The tests aren’t about discriminating against a cannabis user, it’s about maintaining a safe workplace.

As long as that methodology is followed, employers should be safe from legal retribution.

Companies that require drug tests for employment can still do that when cannabis is legalized.

“A person using recreational cannabis can’t necessarily use recreational cannabis on their own time and expect to still pass a drug and alcohol test,” Stokke said.

For medical cannabis, Stokke said it should be treated like other impairment-causing prescription drugs such as codeine or benzodiazepine.
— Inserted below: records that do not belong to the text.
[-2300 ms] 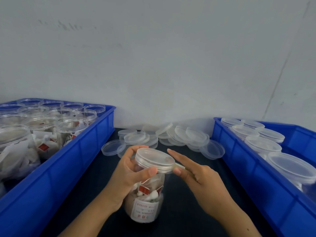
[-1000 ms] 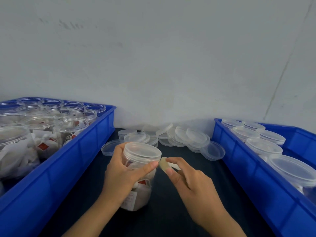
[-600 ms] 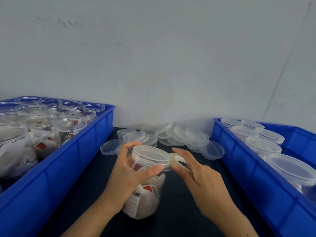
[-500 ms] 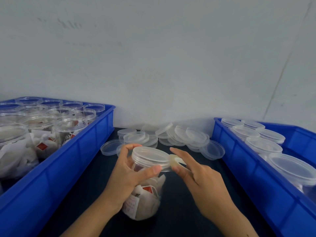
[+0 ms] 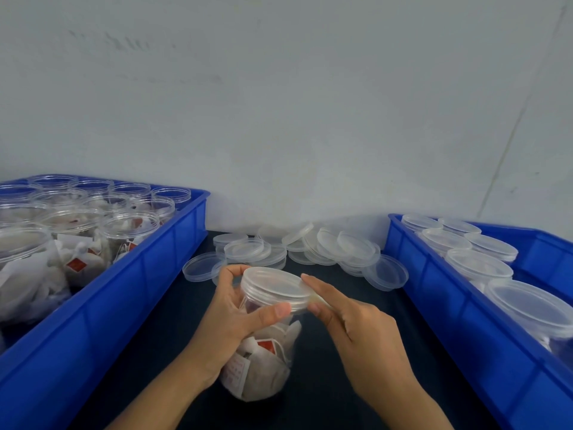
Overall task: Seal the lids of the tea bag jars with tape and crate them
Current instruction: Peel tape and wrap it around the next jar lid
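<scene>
Between two blue crates, we are gripping a tea bag jar with our left hand, its lid tipping away to the far right, while our right hand is pinching tape against the rim. Left crate is holding unlidded jars; right crate, lidded jars.

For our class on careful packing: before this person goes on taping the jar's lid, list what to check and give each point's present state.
1. Lid sits on the jar: ok.
2. Left hand grips the jar under the lid: ok.
3. Right hand fingertips press at the lid's rim: ok.
4. Tape stuck flat all round the rim: cannot tell.
5. Room left in the right crate for this jar: cannot tell.
</scene>
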Tool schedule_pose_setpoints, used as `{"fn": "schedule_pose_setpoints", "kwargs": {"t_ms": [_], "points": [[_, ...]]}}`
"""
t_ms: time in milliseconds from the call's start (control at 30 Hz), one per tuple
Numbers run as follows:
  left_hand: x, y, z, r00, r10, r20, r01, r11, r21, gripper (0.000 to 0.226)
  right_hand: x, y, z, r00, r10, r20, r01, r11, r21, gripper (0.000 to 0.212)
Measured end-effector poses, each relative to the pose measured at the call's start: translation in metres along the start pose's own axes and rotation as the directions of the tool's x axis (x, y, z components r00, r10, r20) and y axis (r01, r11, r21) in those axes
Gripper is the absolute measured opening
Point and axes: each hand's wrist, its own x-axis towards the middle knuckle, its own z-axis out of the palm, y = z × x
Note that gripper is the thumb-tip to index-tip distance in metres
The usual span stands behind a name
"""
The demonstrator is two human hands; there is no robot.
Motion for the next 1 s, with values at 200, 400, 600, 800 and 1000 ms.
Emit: {"fn": "schedule_pose_setpoints", "kwargs": {"t_ms": [200, 400, 600, 800, 1000], "points": [[-0.006, 0.001, 0.009, 0.988, 0.126, -0.088, -0.104, 0.969, 0.225, 0.091, -0.001, -0.002, 0.008, 0.998, 0.049, -0.026, -0.048, 0.999, 0.025, 0.072], [-0.017, 0.002, 0.023, 0.913, 0.354, -0.204, -0.154, 0.759, 0.632, 0.085, -0.003, -0.005, 0.013, 0.997, 0.02, -0.071, -0.016, 0.998, 0.059, 0.059], [-0.013, 0.003, 0.02, 0.946, 0.262, -0.191, -0.107, 0.808, 0.579, 0.095, -0.004, -0.007, 0.009, 0.995, -0.093, -0.046, 0.097, 0.99, 0.107, 0.052], [-0.011, 0.003, 0.017, 0.929, 0.246, -0.278, -0.107, 0.895, 0.433, 0.077, -0.003, -0.008, 0.014, 0.994, -0.093, -0.051, 0.1, 0.983, 0.156, 0.052], [-0.008, 0.005, 0.014, 0.918, 0.273, -0.289, -0.092, 0.853, 0.513, 0.077, -0.001, -0.005, 0.016, 0.942, 0.154, 0.3, -0.31, 0.745, 0.591, 0.067]]}}
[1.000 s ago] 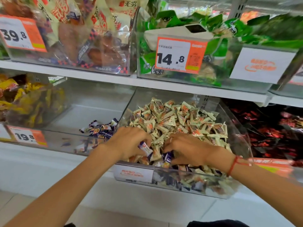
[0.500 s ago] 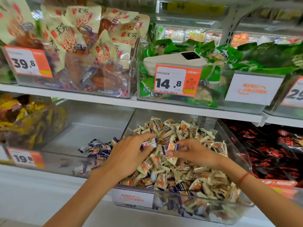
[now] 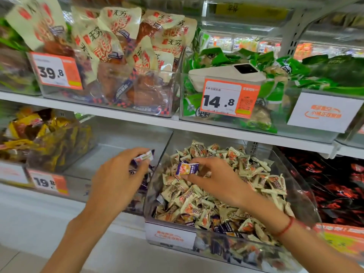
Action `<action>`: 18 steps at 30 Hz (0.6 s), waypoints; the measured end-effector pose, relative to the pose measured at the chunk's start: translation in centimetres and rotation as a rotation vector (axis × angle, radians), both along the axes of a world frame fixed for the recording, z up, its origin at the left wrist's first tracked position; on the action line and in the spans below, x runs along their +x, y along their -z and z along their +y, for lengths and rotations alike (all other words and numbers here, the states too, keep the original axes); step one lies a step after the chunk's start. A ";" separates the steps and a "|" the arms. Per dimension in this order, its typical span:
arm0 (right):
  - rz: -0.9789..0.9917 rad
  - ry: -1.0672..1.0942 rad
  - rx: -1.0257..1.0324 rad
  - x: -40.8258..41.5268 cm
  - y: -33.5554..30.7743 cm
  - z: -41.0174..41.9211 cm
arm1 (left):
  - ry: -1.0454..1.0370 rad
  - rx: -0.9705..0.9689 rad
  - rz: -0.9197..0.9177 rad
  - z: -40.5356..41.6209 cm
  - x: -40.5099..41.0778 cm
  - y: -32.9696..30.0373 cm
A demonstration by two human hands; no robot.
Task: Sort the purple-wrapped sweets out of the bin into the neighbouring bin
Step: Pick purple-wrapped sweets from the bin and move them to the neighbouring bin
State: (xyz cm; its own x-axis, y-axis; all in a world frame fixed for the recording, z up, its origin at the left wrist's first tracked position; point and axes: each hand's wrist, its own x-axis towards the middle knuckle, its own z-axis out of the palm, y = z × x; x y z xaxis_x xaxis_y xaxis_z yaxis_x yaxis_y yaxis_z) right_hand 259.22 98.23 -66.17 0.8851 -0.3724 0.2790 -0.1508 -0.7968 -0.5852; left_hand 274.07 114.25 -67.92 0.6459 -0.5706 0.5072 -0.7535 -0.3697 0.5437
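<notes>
A clear bin [image 3: 303, 186] on the lower shelf holds a heap of cream-wrapped sweets [image 3: 232, 194] with purple-wrapped ones mixed in near its front. My right hand [image 3: 220, 182] hovers over the heap and pinches one purple-wrapped sweet [image 3: 187, 168] between thumb and fingers. My left hand [image 3: 116, 180] holds another purple-wrapped sweet [image 3: 144, 156] above the neighbouring clear bin [image 3: 118, 142] to the left. A small pile of purple sweets [image 3: 142, 180] lies in that bin, partly hidden behind my left hand.
A bin of yellow-wrapped snacks [image 3: 39, 140] stands at the far left and a bin of red-and-black packets [image 3: 334, 184] at the right. The upper shelf [image 3: 137, 121] carries bins of snack bags with price tags and a white device [image 3: 226, 73].
Both hands rose out of the heap, each with a purple sweet. My left hand moved left over the neighbouring bin; my right hand lifted its sweet above the heap.
</notes>
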 end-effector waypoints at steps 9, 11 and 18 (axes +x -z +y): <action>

“When looking at somebody with a medical cannabis prescription, you have to potentially look at their mental or physical disability, illness or injury that they’re being treated for and how that can be accommodated in the workplace,” she said.

Employees have a duty to tell their employer about using the drug for medical purposes, while employers have to try to accommodate, unless it causes undue hardship.